A European night in Slovenia

February 13, 2025: Celje, Slovenia

NK Celje 2, APOEL 2

I can see the temptation to make a little fun of the Conference League.

Now in its fourth edition, it’s European football organizer UEFA’s third-tier club competition, below the all-powerful Champions League, and the one-tier-lower Europa League.

The argument that the Conference League is silly is that it creates, to use a college basketball analogy, an NIT below the NIT for teams not fit for purpose in UEFA’s already second-tier Europa League.

The argument in its favor1A case well-argued on the wonderful Sweeper podcast is that it offers the experience of European competition for teams, and fans, unlikely to experience it otherwise.

What I found in Celje, Slovenia, to where I manipulated my existing travel plans upon learning of the Conference League match, supports the latter argument.

It was the first of a two-leg playoff pitting APOEL, last year’s champions in Cyprus, against NK Celje, winners of the 23-24 Slovenian title.

It was the first round of the knockout playoffs after a league phase in the fall. And the first such European knockout game ever played in Celje.

As I exited my train through the tunnel into the station, the singing started. More than 1,000 APOEL fans were expected, and more then a few of them, in the orange jackets that marks their largest ultra group, got off the same train, and started singing.

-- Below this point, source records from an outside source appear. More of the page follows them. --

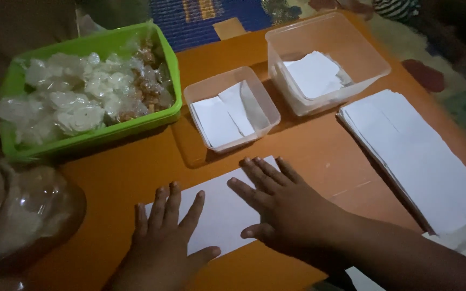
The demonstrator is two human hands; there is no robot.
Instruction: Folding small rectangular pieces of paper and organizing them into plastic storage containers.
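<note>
A white sheet of paper lies flat on the orange table in front of me. My left hand rests palm down on its left part, fingers spread. My right hand presses flat on its right part, fingers apart and pointing up-left. Neither hand grips anything. A stack of white sheets lies to the right of my right arm.
A small clear tub and a larger clear tub behind the sheet hold folded white papers. A green bin of clear wrapped packets stands at the back left. Clear plastic bags lie at the left edge.
</note>
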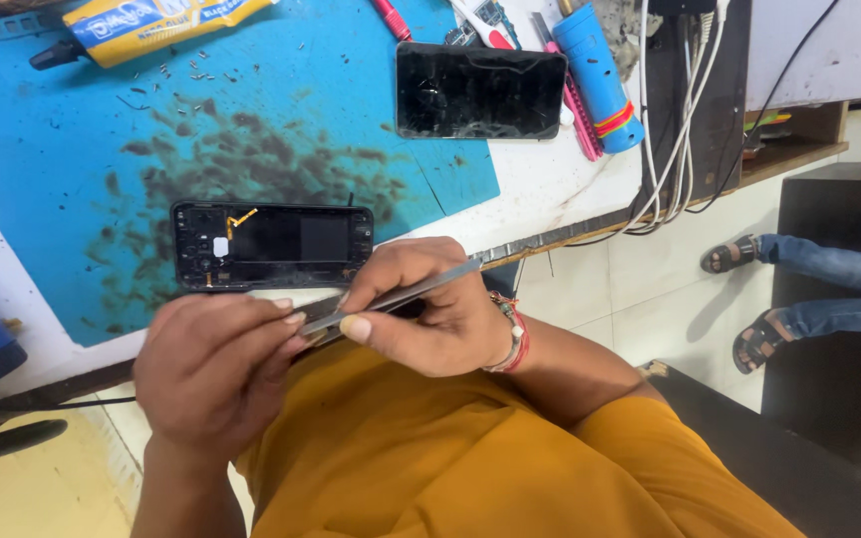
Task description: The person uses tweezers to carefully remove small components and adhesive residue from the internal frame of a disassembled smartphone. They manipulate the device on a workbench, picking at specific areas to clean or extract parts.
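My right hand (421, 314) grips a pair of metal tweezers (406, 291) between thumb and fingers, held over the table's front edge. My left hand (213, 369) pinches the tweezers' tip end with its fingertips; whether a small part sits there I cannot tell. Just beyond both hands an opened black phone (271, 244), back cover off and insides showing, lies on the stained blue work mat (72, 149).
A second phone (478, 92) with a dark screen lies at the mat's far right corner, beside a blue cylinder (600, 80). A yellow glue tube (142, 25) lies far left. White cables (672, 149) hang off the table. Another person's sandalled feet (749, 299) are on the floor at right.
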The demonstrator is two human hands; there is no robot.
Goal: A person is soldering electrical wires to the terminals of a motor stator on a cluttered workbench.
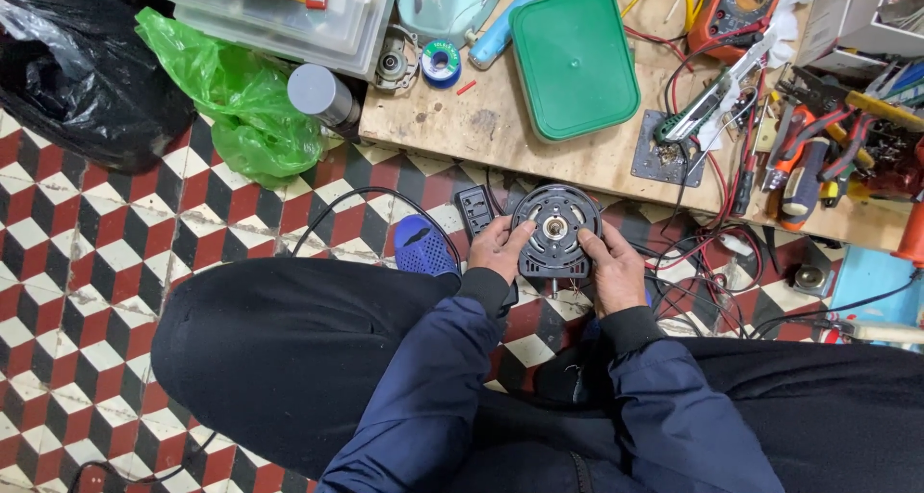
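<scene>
A round dark-grey motor housing (555, 229), face up with a pale hub, is gripped on both sides.

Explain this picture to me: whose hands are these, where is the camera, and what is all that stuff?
The camera sits on a person's head and looks down, so you see their own lap and arms. Both hands, the left hand and the right hand, hold a round dark motor between them above a checkered floor. Ahead is a wooden bench with a green lid, a meter, and pliers. A green bag lies to the left.
</scene>
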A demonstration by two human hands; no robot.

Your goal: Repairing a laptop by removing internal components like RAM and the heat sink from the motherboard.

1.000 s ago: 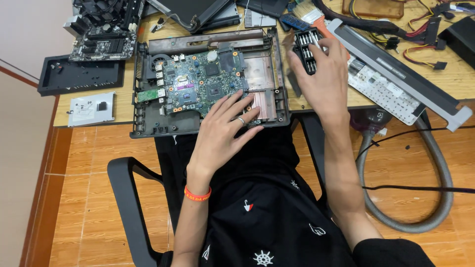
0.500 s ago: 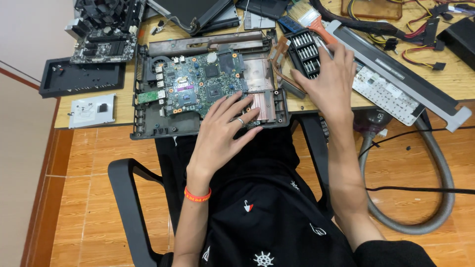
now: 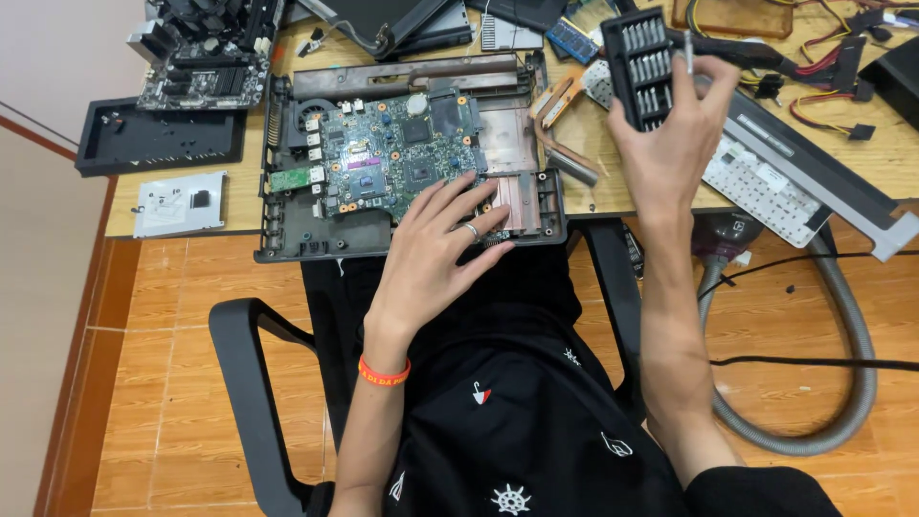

NK Celje has a 13,000 seat stadium, well beyond its typical league attendance of under 2,000.

They didn’t need all the seats (or open all the stands of Z’dežele Stadium), but attendance was reported at 4,050, and their primary, modern east stand felt pretty full, and the crowd was enthusiastic and engaged.

With four goals, there was plenty to engage with, and both teams fought agressively over the ball as the home side took the lead twice, only to have their Cypriot opponents answer.

A 74th minute red card (second yellow) to APOEL gave the hosts an advantage they were not able to press, amid gratuitous time-wasting by the Cypriot side (the Ukrainian ref should have carded someone) and the tie moved to Lanarca a week later all even, a situation that should favor APOEL, which earned the higher seed in the league phase.

APOEL away fans light flares in Celje.
APOEL fans light flares in the away end before kickoff.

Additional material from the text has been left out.